Pemahaman akan keberadaan tumbuh melalui penyusunan ruang dan dialami dari waktu ke waktu. Perhatian pada struktur dan susunan membuka pandangan tentang bagaimana pengalaman memperoleh bentuk. Dari ruang yang dipikirkan inilah, manusia menemukan cara menempatkan dirinya di tengah perubahan yang terus berlangsung.
Keberadaan dalam Relasi Dunia
Relasi dengan dunia di luar diri menjadi salah satu cara membaca keberadaan manusia. Palito Perak, Erianto ME, Erizal AS, Ricky Qaliby, Uswarman, dan Suryani Indah Sari menghadirkan karya-karya yang menautkan pengalaman manusia dengan lingkungan dan ruang hidup sekitarnya. Dunia hadir sebagai ruang hidup bersama yang terus mempengaruhi cara manusia berada.

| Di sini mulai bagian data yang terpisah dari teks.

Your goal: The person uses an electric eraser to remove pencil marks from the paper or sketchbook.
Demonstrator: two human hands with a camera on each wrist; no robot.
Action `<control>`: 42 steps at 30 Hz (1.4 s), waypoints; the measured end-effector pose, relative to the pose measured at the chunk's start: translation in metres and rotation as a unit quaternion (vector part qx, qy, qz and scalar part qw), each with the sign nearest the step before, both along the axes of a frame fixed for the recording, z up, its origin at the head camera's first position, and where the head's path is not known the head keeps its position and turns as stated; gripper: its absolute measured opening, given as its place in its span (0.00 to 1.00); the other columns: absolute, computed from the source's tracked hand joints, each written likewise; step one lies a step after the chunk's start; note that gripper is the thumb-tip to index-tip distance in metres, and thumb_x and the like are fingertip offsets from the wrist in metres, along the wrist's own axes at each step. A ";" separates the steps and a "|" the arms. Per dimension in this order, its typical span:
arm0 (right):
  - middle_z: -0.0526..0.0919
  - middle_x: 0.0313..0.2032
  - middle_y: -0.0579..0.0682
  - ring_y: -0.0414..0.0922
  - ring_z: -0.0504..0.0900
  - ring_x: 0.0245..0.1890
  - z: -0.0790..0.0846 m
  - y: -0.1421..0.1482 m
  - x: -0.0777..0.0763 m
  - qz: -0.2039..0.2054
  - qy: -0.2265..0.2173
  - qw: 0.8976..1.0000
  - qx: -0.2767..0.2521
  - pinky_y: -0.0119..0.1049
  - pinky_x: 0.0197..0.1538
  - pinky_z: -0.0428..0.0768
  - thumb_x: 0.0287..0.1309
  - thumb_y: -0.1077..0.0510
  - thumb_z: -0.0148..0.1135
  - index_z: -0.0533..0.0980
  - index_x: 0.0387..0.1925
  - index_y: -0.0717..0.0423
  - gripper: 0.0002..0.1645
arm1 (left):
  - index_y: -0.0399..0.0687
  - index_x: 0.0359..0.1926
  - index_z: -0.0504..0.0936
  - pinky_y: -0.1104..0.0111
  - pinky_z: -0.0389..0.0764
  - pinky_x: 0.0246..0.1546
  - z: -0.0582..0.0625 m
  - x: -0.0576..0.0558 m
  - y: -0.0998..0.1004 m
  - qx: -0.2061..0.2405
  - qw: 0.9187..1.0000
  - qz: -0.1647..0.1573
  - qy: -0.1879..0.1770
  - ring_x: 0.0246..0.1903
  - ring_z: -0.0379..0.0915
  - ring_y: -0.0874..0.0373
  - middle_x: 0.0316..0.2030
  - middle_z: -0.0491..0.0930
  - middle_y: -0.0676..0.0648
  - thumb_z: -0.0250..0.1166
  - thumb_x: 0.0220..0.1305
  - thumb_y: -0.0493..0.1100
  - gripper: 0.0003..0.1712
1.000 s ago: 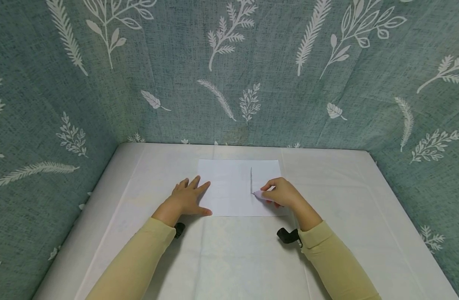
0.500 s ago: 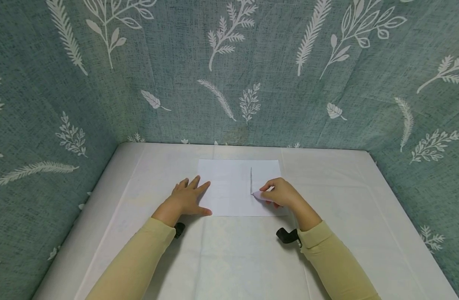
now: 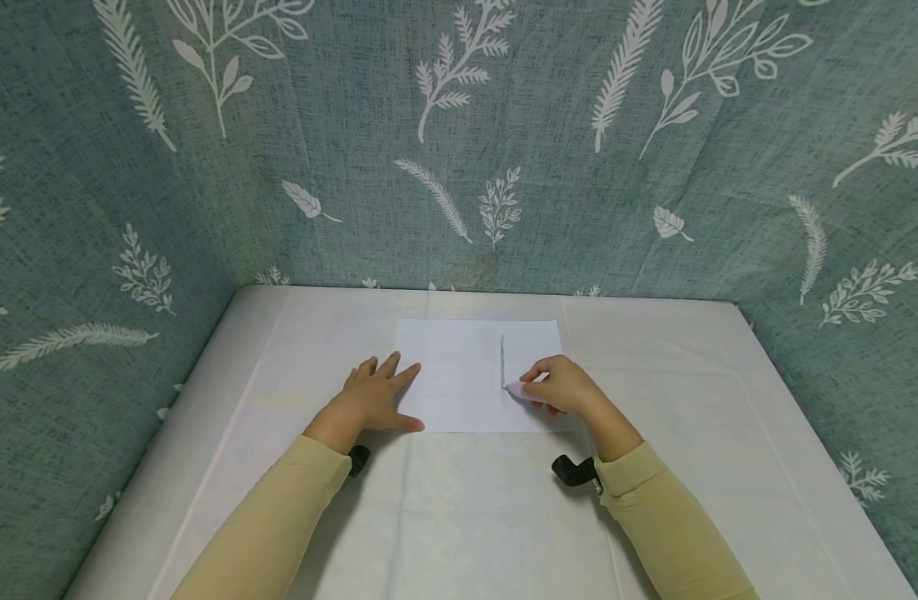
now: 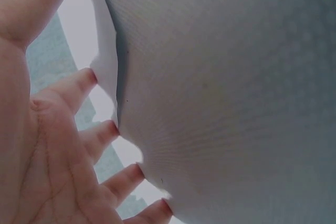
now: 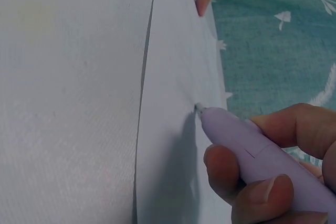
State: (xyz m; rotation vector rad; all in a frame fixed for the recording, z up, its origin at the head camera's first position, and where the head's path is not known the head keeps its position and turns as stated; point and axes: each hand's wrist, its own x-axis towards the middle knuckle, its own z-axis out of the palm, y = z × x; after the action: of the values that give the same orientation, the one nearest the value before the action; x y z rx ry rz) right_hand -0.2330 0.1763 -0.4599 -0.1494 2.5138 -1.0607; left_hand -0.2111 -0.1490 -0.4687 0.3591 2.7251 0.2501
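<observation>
Your right hand (image 3: 567, 387) pinches a pen (image 5: 252, 148), its tip on the paper (image 3: 451, 367) just left of your fingers; the right wrist view bares the lilac barrel, mostly hidden from above. Only the head view shows the line (image 3: 502, 360) running away from that tip. Your left hand (image 3: 372, 400) lies spread across the paper's left edge.

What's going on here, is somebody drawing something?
It looks like it. A person's right hand holds a thick, pale purple pen, its tip at the near end of a straight, thin dark line on a flat white rectangular sheet of paper. The left hand rests spread out at the paper's left edge. The paper lies on a table covered in white cloth, and that line is the only clear mark on it.
</observation>
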 end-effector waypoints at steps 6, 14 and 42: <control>0.85 0.23 0.49 0.42 0.71 0.12 0.000 0.000 0.000 -0.009 0.005 1.000 0.001 0.35 0.19 0.72 0.63 0.55 0.64 0.85 0.46 0.54 0.13 | 0.57 0.79 0.54 0.35 0.46 0.70 -0.001 0.000 0.000 0.000 1.000 -0.001 -0.001 0.74 0.37 0.28 0.78 0.43 0.36 0.71 0.52 0.72 0.61; 0.85 0.23 0.49 0.42 0.71 0.12 0.000 -0.001 -0.001 0.000 -0.010 1.000 -0.008 0.34 0.19 0.71 0.62 0.54 0.65 0.85 0.46 0.54 0.13 | 0.57 0.79 0.54 0.35 0.46 0.70 -0.003 0.000 -0.001 0.000 1.000 0.000 0.005 0.74 0.38 0.27 0.78 0.43 0.36 0.71 0.51 0.72 0.61; 0.85 0.22 0.49 0.42 0.72 0.13 0.000 0.000 -0.001 -0.017 -0.005 1.000 -0.006 0.34 0.19 0.71 0.62 0.55 0.65 0.85 0.45 0.54 0.12 | 0.57 0.79 0.54 0.35 0.46 0.70 0.001 0.000 0.000 0.002 1.000 -0.003 0.002 0.74 0.38 0.27 0.78 0.43 0.36 0.71 0.52 0.71 0.61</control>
State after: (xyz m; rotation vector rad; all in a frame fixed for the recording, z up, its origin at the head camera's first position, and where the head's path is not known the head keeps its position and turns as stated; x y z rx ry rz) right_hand -0.2336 0.1760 -0.4603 -0.1052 2.5106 -1.0872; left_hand -0.2110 -0.1491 -0.4682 0.3701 2.7281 0.2536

Melalui lanskap yang terkabur, Palito Perak menghadirkan ruang yang mengendapkan jejak dan ingatan. Permukaan visualnya bekerja sebagai lapisan waktu yang mengajak pembacaan kembali terhadap titik mula pengalaman yang telah berubah. Dengan pendekatan yang personal, Erianto ME mengolah tumbuhan dalam ruang kecil sebagai penanda rindu akan alam yang kian menyempit. Warna ceria dan bentuk lembut menyimpan kesadaran tentang ruang hidup yang terus berkurang.
Fragmen warna disusun Erizal AS lewat bahasa visual bertingkat, menghadirkan lanskap yang tumbuh dari pergesekan dan keselarasan. Tekstur serta struktur cat memperlihatkan alam sebagai proses yang terus bergerak dan saling terhubung. Pada ruang refleksi personal, Ricky Qaliby memaknai gunung sebagai pengingat tentang keseimbangan dan kedalaman diri. Lanskap menjadi cermin hubungan antara manusia, alam, dan kesadaran yang berkembang perlahan.
Dalam pembacaan yang bersifat kritis, Uswarman menghadirkan bunga dan fosil capit kepiting sebagai metafora luka ekologis. Plastik tampil sebagai penanda keterikatan manusia dengan dampak yang terus membebani lingkungan hidup. Sebagai kelanjutan dari relasi yang telah terganggu, Suryani Indah Sari menghadirkan gelombang laut sebagai penanda aliran dampak dari daratan. Ombak menjadi ruang tempat kebiasaan manusia kembali dan mempengaruhi kehidupan laut serta manusia.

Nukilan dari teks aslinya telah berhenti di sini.